CLEVELAND -- Former presidential candidate Rep. Dennis Kucinich, joining a battle to save a Hungarian Catholic church from closure, has brought out a big gun: the Hungarian government.
Kucinich met with an aide to Hungarian Prime Minister Gordon Bajnai to discuss St. Emeric church, a 105-year-old parish that has been ordered closed as part of a downsizing plan by the Cleveland Catholic Diocese.
The meeting was a follow-up to a meeting Kucinich had with the prime minister in December, when the congressman urged the Hungarian government to appeal St. Emeric's closing to the Vatican in Rome.
The aide, David Koranyi, told Kucinich that the government has appealed.
“It shows that our community has an international reach,” said Kucinich, a Democrat, who described St. Emeric as a “spiritual and cultural treasure.”
The ethnic church, which has more than 600 registered members, is one of 50 casualties in the ongoing downsizing plan. Bishop Richard Lennon has decreed that St. Emeric's will be shuttered June 30.
Lennon has already closed one Hungarian parish, though he plans to keep another one open. “I recognize how difficult it may be for the parishioners ... to leave their parishes,” Lennon wrote to the churches' pastors last March.
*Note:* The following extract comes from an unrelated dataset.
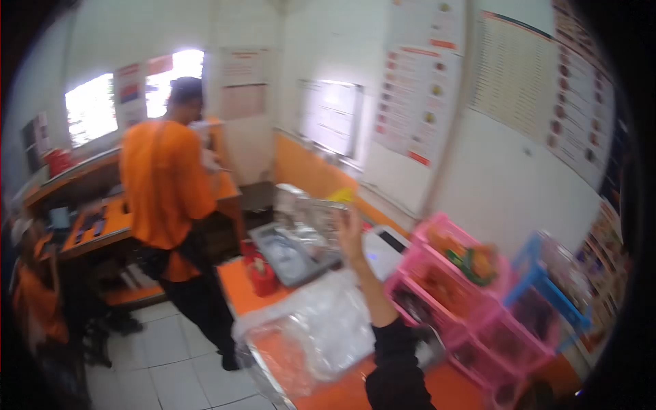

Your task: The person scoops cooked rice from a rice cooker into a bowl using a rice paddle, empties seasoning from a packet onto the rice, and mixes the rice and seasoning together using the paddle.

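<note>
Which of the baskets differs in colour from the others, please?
The blue basket, at the right end of the group in this view; the other baskets, to its left, are pink.

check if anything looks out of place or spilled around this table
Slightly: clear plastic lies crumpled across the orange table instead of folded flat, and the foil at the hand is creased. No spill shows, though blur hides detail.

Crumpled silver foil (307, 222) slants over a grey tray (270, 251).
</note>
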Tool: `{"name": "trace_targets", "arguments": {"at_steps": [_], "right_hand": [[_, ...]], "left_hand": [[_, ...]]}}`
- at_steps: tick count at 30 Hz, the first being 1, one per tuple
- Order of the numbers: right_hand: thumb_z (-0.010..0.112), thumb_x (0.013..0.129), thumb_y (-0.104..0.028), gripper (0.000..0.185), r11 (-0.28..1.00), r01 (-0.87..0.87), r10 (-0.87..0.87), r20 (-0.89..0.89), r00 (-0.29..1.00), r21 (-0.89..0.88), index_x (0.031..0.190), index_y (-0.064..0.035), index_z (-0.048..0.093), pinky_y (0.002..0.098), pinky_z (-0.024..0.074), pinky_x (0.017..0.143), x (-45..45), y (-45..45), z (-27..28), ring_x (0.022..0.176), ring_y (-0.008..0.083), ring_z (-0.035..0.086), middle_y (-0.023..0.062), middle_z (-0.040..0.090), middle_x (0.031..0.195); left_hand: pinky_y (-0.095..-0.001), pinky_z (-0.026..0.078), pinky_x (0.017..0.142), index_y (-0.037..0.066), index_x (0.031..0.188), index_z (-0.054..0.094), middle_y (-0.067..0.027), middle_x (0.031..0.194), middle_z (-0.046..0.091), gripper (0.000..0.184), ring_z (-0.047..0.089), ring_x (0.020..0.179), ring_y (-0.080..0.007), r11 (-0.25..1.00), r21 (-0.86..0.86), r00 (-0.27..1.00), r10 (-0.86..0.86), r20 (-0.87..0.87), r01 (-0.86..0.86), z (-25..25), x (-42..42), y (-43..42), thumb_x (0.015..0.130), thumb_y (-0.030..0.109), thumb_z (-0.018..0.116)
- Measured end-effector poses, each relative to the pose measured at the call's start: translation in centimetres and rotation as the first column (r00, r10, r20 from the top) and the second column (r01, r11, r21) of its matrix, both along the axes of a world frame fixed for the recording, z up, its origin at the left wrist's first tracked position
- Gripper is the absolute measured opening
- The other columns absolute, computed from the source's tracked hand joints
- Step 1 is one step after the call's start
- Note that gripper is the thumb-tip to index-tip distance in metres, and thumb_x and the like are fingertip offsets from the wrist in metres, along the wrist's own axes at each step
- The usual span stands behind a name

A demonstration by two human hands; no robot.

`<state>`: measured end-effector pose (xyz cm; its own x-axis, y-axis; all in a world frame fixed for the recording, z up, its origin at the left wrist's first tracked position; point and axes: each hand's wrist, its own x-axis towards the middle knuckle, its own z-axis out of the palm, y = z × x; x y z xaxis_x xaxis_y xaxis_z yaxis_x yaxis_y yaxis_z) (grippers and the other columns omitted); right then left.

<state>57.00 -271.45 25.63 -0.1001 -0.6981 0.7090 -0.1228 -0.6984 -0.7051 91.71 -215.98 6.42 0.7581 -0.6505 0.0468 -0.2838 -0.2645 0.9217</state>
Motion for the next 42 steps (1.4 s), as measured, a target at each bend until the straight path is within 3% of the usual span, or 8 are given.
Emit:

Bela Szombati, the Hungarian ambassador to the U.S., told The Plain Dealer Feb. 18 that Bajnai sent his appeal letter to Rome in December, shortly after meeting with Kucinich. Szombati said the government has not yet received a response.
“We understand the difficulties of the Catholic church, but this church, St. Emeric, is of special significance to the Hungarian community in Cleveland,” Szombati said by telephone from his embassy in Washington. “It's a significant place of worship and a significant place of gathering for Hungarians.”
A spokesman for the Cleveland diocese said it had not heard of the Hungarian government's appeal and had no immediate comment.
Kucinich has already proposed that the city seize closed churches by eminent domain, saying “The deeds of title to the churches belong to the Diocese of Cleveland, but the rich cultural, ethnic and religious history belongs to the people of Cleveland.”
[Michael O'Malley writes for The Plain Dealer of Cleveland.]